Я не знаю, почему мне было неприятно слышать его голос. Я вспомнила, как после моего вопроса кулон юноши раскрылся, записная книжка вывалилась, а ручка покатилась по полу. Я продолжала хранить в себе ритм странных бесед с его племянником.
– Целая неделя пролетела, как мгновение ока.
– Дольше оставаться мальчик не мог. Он уехал, ничего не сказав матери.
– Почему?
– В его возрасте не всегда говорят матерям правду.
– Все люди, которые бывают в вашем доме, хранят какие-то тайны.
– Да, ты права. Они хотят хранить тайнy, потому что считают, что как только они се откроют, море проглотит их вместе с островом.
Мы переглянулись и обменялись улыбками.
Снизу послышался звук: это заводили мотор. Ветер дул сегодня сильнее, чем обычно. Oн был влажным и буквально прилипал к коже. Мой плотно завязанный и приподнятый шиньон не растрепался, но челка прилипала ко лбу. Ветер дул, не прекращаясь, и переводчик несколько раз поднимал руку, чтобы пригладить волосы.
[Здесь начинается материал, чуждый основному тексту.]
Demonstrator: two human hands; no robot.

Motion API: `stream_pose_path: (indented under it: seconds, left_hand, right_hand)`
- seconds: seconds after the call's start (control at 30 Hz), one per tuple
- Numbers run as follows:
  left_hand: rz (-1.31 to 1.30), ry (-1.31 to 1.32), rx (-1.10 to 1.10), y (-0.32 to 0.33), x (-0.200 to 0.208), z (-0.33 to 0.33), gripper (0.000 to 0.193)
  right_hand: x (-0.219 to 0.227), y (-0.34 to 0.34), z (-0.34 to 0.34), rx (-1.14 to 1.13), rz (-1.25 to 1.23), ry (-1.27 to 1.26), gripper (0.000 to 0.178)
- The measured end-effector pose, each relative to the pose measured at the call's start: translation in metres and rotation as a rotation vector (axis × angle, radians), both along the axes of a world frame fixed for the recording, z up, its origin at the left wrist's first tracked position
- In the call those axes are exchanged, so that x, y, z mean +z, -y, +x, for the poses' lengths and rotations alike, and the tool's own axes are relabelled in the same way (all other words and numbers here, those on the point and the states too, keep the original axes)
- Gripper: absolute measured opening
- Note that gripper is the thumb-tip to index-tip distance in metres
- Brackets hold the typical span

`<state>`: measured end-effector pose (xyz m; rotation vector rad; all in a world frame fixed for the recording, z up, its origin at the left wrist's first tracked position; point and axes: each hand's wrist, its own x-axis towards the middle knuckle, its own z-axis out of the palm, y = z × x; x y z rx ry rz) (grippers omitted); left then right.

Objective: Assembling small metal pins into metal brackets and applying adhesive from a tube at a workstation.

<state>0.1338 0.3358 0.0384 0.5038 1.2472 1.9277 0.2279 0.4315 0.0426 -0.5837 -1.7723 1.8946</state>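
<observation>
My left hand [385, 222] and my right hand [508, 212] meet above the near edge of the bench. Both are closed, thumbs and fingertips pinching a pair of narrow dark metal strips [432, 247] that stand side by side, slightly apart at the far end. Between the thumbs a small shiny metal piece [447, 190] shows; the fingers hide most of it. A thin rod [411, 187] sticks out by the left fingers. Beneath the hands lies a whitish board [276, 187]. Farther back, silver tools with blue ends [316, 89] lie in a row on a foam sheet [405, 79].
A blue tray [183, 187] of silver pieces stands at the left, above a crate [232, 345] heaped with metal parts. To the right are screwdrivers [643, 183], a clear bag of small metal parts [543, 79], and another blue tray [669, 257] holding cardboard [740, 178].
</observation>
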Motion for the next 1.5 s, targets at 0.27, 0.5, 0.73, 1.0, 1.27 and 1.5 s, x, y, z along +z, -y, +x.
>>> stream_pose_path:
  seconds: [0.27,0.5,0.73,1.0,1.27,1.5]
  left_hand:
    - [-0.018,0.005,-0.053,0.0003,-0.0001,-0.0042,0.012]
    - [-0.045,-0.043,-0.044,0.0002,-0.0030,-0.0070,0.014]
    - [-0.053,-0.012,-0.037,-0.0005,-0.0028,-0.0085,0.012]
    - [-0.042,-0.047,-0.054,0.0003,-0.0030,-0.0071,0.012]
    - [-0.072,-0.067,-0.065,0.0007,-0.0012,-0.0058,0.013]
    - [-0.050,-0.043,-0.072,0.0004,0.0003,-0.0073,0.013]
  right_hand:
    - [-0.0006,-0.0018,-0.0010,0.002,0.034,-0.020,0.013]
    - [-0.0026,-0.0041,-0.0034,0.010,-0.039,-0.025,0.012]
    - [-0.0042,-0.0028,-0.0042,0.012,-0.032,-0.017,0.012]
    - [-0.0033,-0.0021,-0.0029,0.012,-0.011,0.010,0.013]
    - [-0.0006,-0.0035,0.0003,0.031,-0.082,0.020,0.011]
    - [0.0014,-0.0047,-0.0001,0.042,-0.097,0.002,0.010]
– Когда он приедет в следующий раз?
– Как получится. Я всегда узнаю об этом в последнюю минуту.
Знает ли переводчик, что его племянник собирается продолжать свою учебу в Италии? Я ему про это не сказала ни слова. То, что мы встретились с племянником на прибрежном валуне, оставалось нашей тайной. Если я собиралась сохранить в тайне то, что произошло между нами в «Ирисе», мне следовало молчать вообще обо всем, что случилось в тот день.
На переводчике был тот же коричневый пиджак с широкими лацканами, как в тот день, когда мы гуляли в парке аттракционов. Я вспомнила, что видела этот галстук, когда искала туфли в шкафу. На брюках не было заметно следа от капнувшего на них мороженого, они были безупречно чистыми.
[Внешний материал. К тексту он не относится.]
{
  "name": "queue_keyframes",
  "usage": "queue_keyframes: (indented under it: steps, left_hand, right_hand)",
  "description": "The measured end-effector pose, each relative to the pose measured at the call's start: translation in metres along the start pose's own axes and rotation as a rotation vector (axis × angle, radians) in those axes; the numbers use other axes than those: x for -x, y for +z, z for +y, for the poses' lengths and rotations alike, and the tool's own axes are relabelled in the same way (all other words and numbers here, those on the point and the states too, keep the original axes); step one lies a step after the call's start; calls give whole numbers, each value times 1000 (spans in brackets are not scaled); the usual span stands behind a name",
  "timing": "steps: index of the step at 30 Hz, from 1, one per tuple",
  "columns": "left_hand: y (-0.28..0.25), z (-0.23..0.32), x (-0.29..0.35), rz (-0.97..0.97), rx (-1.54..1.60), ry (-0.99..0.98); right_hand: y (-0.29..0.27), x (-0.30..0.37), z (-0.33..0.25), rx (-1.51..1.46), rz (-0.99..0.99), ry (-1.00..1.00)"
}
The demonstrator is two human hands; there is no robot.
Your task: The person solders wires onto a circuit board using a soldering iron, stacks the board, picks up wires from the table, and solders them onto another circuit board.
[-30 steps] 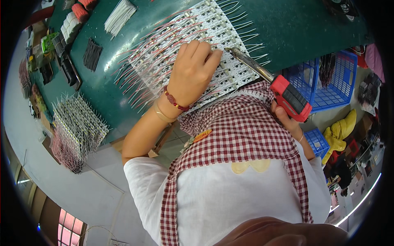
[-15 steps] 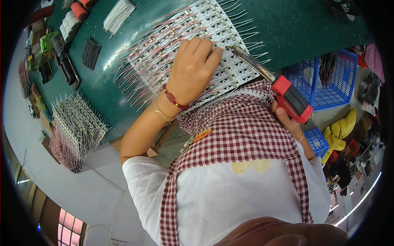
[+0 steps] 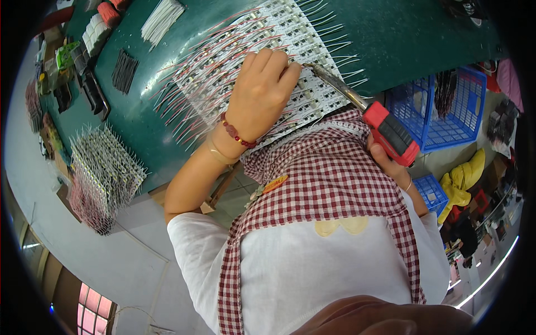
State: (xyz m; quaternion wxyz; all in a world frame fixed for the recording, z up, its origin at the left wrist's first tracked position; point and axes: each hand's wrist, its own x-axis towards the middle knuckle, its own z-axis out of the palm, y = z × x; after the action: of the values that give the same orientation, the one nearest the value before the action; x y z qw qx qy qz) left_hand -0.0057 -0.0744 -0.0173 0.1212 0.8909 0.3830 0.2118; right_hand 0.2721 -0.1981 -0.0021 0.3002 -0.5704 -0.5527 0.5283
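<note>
A white panel of small circuit boards point(image 3: 319, 96) lies at the table's near edge, against my checked apron. Red and white wires point(image 3: 195, 72) stick out from its left side, and more thin wires from its right. Over the panel, my left hand point(image 3: 263, 89) is closed with fingers bent down; whatever they pinch is hidden beneath them. My right hand point(image 3: 384, 159) grips a red and black soldering iron point(image 3: 391, 131) by its handle, partly hidden behind it. The iron's metal tip points left and reaches the panel right beside my left fingertips.
White wires point(image 3: 162, 21) and black wires point(image 3: 124, 71) lie in bundles on the green table point(image 3: 391, 39). A stack of wired boards point(image 3: 106, 167) sits at the left edge. To the right, below table level, stands a blue basket point(image 3: 455, 111); a yellow cloth item point(image 3: 463, 178) is near it.
The soldering iron and my right hand have shifted slightly left, bringing the tip a little closer to my left fingers. My left hand has barely moved.
</note>
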Motion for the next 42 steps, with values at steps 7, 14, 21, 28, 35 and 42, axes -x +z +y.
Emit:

– Странная погода! – произнесла я.
Облака сгущались, казалось: вот-вот пойдет дождь. Несмотря на ветер, море было спокойным, и тишину не нарушало ничто, кроме волн, поднимаемых прогулочным катером, и шума его мотора. Ни яхты, ни рыболовецкие суденышки не вышли сегодня в море.
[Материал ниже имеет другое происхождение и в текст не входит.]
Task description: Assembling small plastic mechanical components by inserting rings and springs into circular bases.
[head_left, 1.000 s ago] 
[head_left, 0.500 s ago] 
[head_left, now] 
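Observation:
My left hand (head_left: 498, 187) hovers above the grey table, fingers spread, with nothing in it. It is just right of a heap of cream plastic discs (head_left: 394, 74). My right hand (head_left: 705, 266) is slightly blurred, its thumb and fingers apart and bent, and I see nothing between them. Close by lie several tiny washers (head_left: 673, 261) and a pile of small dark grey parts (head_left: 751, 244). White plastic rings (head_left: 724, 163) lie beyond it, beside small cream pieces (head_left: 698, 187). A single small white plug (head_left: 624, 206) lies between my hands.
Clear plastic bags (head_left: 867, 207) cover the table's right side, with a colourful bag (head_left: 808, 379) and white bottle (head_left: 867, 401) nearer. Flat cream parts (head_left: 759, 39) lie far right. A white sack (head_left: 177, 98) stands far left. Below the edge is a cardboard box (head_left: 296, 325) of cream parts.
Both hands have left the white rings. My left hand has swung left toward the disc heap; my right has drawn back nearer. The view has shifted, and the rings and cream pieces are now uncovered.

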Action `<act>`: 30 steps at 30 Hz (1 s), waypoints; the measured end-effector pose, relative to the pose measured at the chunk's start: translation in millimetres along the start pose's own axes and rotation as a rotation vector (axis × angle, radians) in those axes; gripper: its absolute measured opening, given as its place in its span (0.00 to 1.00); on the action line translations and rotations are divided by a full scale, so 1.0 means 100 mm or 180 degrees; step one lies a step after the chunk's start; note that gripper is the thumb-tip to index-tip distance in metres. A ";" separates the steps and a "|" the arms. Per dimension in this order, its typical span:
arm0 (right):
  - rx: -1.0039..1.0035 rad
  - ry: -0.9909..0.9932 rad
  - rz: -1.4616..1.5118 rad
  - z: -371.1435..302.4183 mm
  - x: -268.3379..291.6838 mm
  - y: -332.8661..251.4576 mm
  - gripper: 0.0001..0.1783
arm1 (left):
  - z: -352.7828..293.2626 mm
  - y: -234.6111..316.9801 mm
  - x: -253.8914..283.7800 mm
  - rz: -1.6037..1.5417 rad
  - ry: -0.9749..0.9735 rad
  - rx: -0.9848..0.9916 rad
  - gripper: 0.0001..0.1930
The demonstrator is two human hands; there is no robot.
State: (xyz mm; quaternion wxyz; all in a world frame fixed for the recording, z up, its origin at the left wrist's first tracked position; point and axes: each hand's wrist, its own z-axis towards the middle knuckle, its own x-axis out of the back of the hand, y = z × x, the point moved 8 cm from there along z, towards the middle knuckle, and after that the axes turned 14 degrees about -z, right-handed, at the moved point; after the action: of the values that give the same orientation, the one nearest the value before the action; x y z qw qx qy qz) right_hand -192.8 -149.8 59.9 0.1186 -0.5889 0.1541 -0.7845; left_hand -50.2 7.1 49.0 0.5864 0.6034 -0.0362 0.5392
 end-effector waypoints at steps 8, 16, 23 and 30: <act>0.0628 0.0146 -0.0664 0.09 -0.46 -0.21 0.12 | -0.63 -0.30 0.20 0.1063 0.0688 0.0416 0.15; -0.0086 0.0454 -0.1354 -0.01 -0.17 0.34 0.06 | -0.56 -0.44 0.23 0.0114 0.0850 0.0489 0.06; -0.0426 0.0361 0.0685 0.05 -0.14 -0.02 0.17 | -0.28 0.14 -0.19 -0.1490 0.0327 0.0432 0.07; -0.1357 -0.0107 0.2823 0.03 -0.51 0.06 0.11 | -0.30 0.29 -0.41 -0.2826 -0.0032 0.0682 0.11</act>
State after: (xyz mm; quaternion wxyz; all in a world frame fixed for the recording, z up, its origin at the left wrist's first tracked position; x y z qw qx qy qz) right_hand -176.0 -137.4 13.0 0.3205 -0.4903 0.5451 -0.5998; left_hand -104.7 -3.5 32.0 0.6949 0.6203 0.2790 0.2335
– Ты считаешь, что пойдет дождь?
– Да, вне всяких сомнений. И возможно, сильный.
– Уже более месяца, как не упало ни капли. Я даже совершенно забыла, что такое дождь.
Опершись о парапет, я всматривалась в даль, пытаясь предугадать, откуда упадет первая капля. Однако из туч только сочилась голубоватая пелена. Не только море, но и мои руки, и щеки переводчика были теперь окрашены этой голубизной. А тем временем тучи наступали все сильнее. Казалось, что они вот-вот проглотят нас.
– Все будет в порядке. Очень скоро это все станет только воспоминанием.
Он обнял меня за плечи.
Как всегда в таких случаях, он был испуганным и беспомощным. Переводчик вел себя так, как будто близость наших тел была чем-то особенно важным. Даже его племянник, когда он обнимал меня на валуне, был более уверен в себе. А ведь переводчик видел меня в более компрометирующих позах.